* _Aim of the exercise_
Stopping right after the line with "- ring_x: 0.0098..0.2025", please reproduce the material below exactly from its first line.
+++
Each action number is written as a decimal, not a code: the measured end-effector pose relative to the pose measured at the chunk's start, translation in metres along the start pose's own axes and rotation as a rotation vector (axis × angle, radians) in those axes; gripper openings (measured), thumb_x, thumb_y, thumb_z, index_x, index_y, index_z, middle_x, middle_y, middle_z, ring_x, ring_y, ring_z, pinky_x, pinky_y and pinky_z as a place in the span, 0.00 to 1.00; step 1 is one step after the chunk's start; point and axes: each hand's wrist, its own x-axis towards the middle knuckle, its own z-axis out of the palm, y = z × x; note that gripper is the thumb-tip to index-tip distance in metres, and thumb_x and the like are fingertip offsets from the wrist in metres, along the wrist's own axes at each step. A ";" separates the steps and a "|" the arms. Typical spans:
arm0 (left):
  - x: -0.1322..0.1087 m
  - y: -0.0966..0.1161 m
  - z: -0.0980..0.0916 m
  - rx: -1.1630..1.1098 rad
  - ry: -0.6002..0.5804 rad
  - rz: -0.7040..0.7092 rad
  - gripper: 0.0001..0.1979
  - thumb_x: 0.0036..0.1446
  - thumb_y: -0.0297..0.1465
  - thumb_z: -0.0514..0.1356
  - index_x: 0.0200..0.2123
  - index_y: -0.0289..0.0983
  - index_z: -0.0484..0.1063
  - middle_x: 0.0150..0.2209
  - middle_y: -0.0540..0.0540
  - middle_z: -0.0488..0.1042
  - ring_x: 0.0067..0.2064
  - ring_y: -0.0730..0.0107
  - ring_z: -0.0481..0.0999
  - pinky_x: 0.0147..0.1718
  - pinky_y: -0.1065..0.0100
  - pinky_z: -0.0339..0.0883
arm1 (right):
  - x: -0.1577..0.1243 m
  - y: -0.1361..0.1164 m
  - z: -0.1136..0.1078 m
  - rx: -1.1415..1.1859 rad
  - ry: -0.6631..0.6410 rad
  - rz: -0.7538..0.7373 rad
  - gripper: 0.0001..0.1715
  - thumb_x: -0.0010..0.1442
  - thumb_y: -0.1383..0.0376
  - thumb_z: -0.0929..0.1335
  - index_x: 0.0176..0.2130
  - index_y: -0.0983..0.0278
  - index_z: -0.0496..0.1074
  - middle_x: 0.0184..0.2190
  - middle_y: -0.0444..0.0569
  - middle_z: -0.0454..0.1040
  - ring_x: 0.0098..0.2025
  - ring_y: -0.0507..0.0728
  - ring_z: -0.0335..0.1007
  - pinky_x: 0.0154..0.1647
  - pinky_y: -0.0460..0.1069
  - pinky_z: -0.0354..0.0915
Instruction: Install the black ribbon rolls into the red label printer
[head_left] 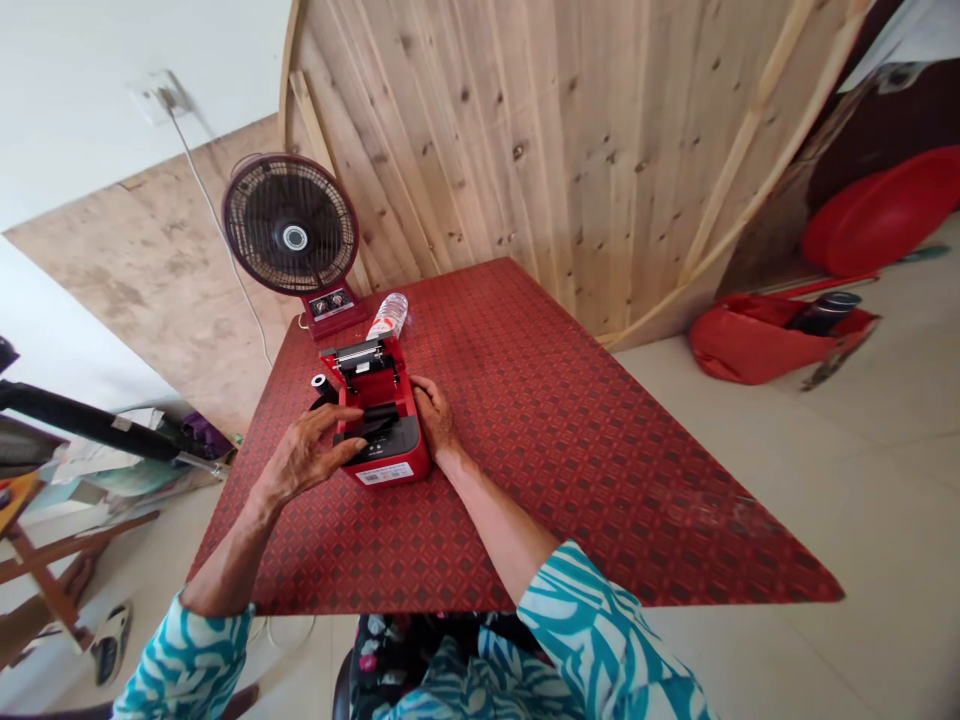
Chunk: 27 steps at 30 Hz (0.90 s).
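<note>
Lettering on the white label (pixel 384 473) at the front of the red printer (pixel 382 440) is too small for us to read; we see only faint dark lines of print. The printer stands on the red patterned bench (pixel 570 440), between our two hands, with its lid (pixel 361 355) tipped back and open.

Our left hand (pixel 306 457) lies over the printer's left side, its fingers loosely spread and reaching onto the black part inside the opening, closed on nothing. Our right hand (pixel 435 415) presses against the printer's right wall with the fingers bent along it. We cannot tell whether they truly clasp it, as the casing hides their tips.

Just left of the printer's lid sits a small dark roll (pixel 319 382) with a white end, its lower part hidden behind our left hand. Just behind the printer a clear bottle (pixel 388 315) lies on its side, its red and white wrapper blurred beyond reading. Behind the printer and to its left stands a dark red fan (pixel 291 225), with two dials on its base whose markings we cannot make out.
</note>
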 end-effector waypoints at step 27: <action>-0.022 0.020 0.029 0.297 0.242 0.462 0.05 0.59 0.26 0.59 0.38 0.39 0.73 0.40 0.46 0.79 0.41 0.68 0.77 0.48 0.62 0.65 | 0.002 0.000 0.000 -0.014 0.020 -0.039 0.17 0.56 0.59 0.63 0.43 0.58 0.75 0.45 0.45 0.77 0.50 0.56 0.70 0.57 0.55 0.61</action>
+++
* _Response_
Each action number is written as a decimal, not a code: the measured end-effector pose relative to the pose measured at the chunk's start, translation in metres along the start pose's own axes and rotation as a rotation vector (axis × angle, radians) in those axes; gripper openings (measured), thumb_x, thumb_y, thumb_z, index_x, index_y, index_z, middle_x, middle_y, middle_z, ring_x, ring_y, ring_z, pinky_x, pinky_y and pinky_z as a place in the span, 0.00 to 1.00; step 1 is one step after the chunk's start; point and axes: each hand's wrist, its own x-axis towards the middle knuckle, its own z-axis out of the palm, y = z × x; note that gripper is the thumb-tip to index-tip distance in metres, and thumb_x and the like are fingertip offsets from the wrist in metres, along the wrist's own axes at each step. A ";" separates the steps and a "|" the arms. Typical spans:
arm0 (left):
  - x: -0.1322..0.1087 m
  - y: -0.0966..0.1161 m
  - z: -0.0980..0.0916 m
  - rx: -1.1630..1.1098 rad
  - ry: -0.6002..0.5804 rad
  - rz: -0.7040..0.7092 rad
  - gripper: 0.0001..0.1979
  - thumb_x: 0.0036..0.1446
  - thumb_y: -0.0297..0.1465
  - thumb_z: -0.0514..0.1356
  - index_x: 0.0200..0.2123
  - index_y: -0.0289..0.0983
  - index_z: -0.0484..0.1063
  - middle_x: 0.0150..0.2209
  - middle_y: -0.0540..0.0540
  - middle_z: -0.0488..0.1042
  - ring_x: 0.0067..0.2064
  - ring_y: -0.0730..0.0107
  - ring_z: -0.0481..0.0999
  - pinky_x: 0.0147..0.1718
  - pinky_y: -0.1065..0.0100
  - pinky_z: -0.0339..0.0883
arm1 (right):
  - x: -0.1577..0.1243 m
  - y: -0.1361..0.1164 m
  - z: -0.1136..0.1078 m
  - rx: -1.1415..1.1859 rad
  - ry: -0.6631..0.6410 rad
  - rz: -0.7538..0.7373 rad
  - gripper: 0.0001..0.1715
  - thumb_x: -0.0010..0.1442
  - thumb_y: -0.1383..0.0376
  - thumb_z: -0.0929..0.1335
  - index_x: 0.0176..0.2130
  - index_y: -0.0983..0.0278
  - index_z: -0.0496..0.1074
  - middle_x: 0.0184..0.2190
  - middle_y: -0.0444..0.0569
  - middle_z: -0.0454..0.1040
  - ring_x: 0.0098..0.2025

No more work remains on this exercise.